The Animal

Mi hija me ha implorado que no lo haga. Que se moriría de vergüenza si sus amigos me vieran por redes. «Por favor, papá, que ya te han encontrado en X y leen tus columnas. Bastante tengo con eso ya».

Se trata de una idea que me ha surgido ante el convencimiento de que lo que está pasando con la música no es casual. Me refiero a la degradación de las canciones que se ofrecen desde el sistema. Incurre en lo generoso seguir llamando música a esos fraseos gangosos expresados de tal modo que resultan indistinguibles de los esfuerzos que llega a hacer una persona al evacuar. Pero admitamos que es música. Que podemos llamar música a esos productos prefabricados en el laboratorio de las discográficas e interpretados por supuestos cantantes cuyo único talento es emitir algo parecido a la berrea del ciervo en Jaén en otoño.

Tampoco entro en considerar la letra –pasemos también por conceder que lo que emplean constituye una letra–. Pero, llegados a este punto en el que lo grotesco reina en lo musical, y teniendo en cuenta que la cosa va a peor, ¿cuál puede ser el siguiente paso en ese descenso hacia la fealdad y lo ridículo? ¿Qué es lo próximo que pueden llegar a ofrecer a estas generaciones que jamás han escuchado música de verdad?
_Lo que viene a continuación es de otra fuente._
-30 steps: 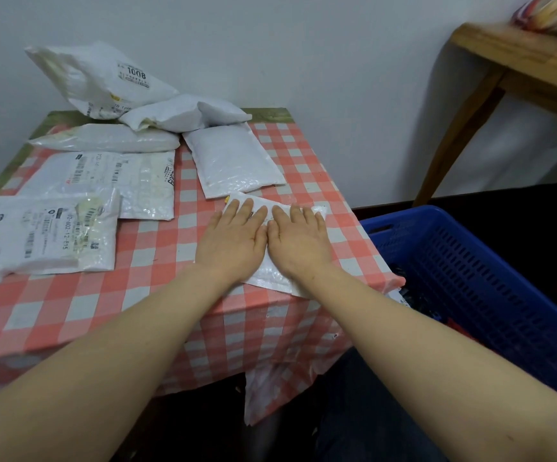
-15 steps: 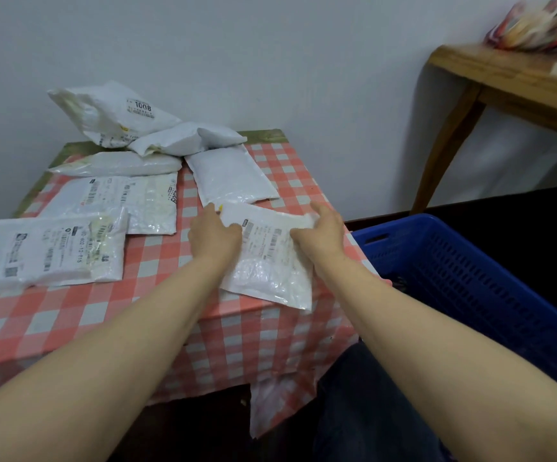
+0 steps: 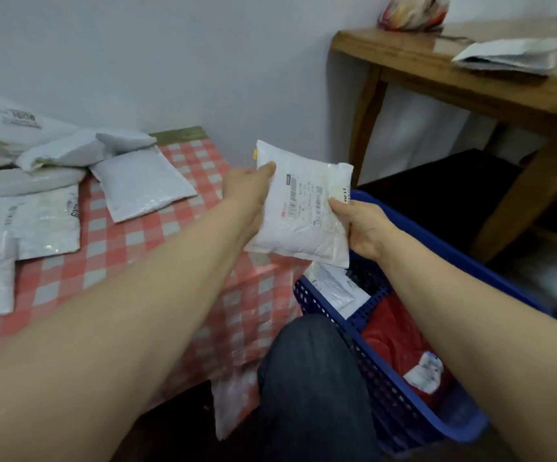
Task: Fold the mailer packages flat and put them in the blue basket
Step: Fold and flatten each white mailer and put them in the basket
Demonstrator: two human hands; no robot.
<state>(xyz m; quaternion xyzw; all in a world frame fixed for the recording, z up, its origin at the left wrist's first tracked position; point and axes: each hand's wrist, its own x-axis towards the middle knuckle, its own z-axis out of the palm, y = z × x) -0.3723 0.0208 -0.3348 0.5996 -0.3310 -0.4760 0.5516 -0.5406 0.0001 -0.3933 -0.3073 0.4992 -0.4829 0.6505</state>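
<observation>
While both hands, left (image 3: pixel 248 191) and right (image 3: pixel 362 228), pinch the folded mailer (image 3: pixel 304 208), we judge the blue basket (image 3: pixel 404 388) lies below-right, nearer our right grip.

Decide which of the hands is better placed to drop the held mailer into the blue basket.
Right. The right hand grips the mailer directly above the blue basket; the left hand holds the edge over the table.
</observation>
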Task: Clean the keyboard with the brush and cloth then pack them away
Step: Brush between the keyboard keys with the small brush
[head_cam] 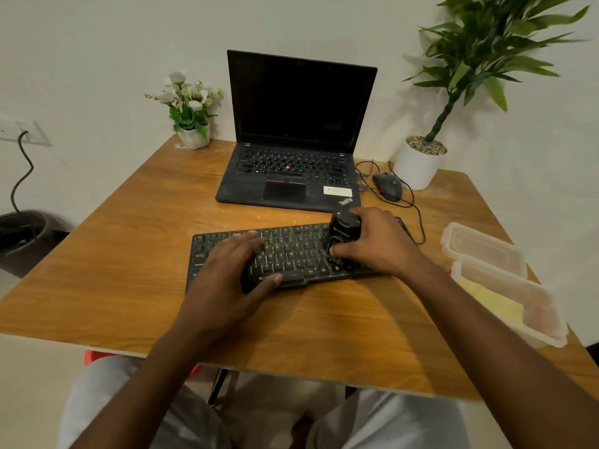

Pues se me ha ocurrido, y ahí es donde mi hija tiembla aterrada, crear un personaje: The Animal. Un tío que en cada tema se mete en la piel de un animal y que sale en el vídeo con una máscara o simplemente con una camiseta en la que aparece la cabeza del animal en cuestión. Un elefante, un cochino, un perro, un lobo, un gato, un pavo… Y las canciones se limitarían a lanzar los sonidos propios de cada uno de ellos acompañados de una base rítmica sencilla, repetitiva, obsesiva, imbécil.

Barritaría el elefante, aderezado por una coreografía en la que se moviese el brazo emulando la trompa del paquidermo. Temazo del verano. El elefante sudante. ¡Brrrrriiiririrurururuururuuuuu…! Y con dos o tres fantoches detrás, el coro, siguiendo los movimientos al compás.

Gruñiría el cerdo, rebuscando trufas. El cochino divino. Aullaría el lobo, estirando el cuello hacia arriba y amenazando con dos terribles zarpas. El bolo del lobo. O un loro que insulta: el taco del pajarraco. Nada de letra. ¿Para qué? Es la culminación de la ausencia de mensaje. Encarnaría muy bien, además, la condición animal a la que nos desean encaminar para tratarnos como tales.

The Animal lo reventaría en redes. Dos semanas después, las televisiones descubrirían, como siempre con retraso, aquello que llevaba días en boca de la gente.

Yo lo veo. Estoy por tirar p’alante. Mi hija, dándose por perdida, me implora que, al menos, no salga con la cara descubierta, que haga lo de las máscaras para taparme. A mí no me daría vergüenza. Vergüenza me daría ser directivo de una discográfica y hacerme viejo recordando que fui uno de los culpables del reguetón, o como ahora se llamen esos ruidos que ofrecen.

No nos engañemos: la música de los ochenta ya era mala. Y luego vino OT, otra bazofia en la que unos cuantos se enriquecieron a cambio de esterilizar el talento. Desde Mozart y Beethoven y Mahler y el jazz y el flamenco y Ennio Morricone, la música ha seguido el mismo sendero de corrupción del resto del sistema. La única contestación posible, desde mi punto de vista, es la de acabar ladrándoles a la cara. Que sepan que nos hemos enterado de lo que pretenden: deformarlo todo hasta que no quede nada.

El gluglú del pavo podría ser glorioso. La tercera edad del pavo. ¿Qué? ¿Nos hacemos The Animal? Voy a registrarlo, hija. Que lo sepas. Pregunta a tus amigas, a ver si quieren salir haciendo los coros. Ellas, no sé. Los padres querrán fijo.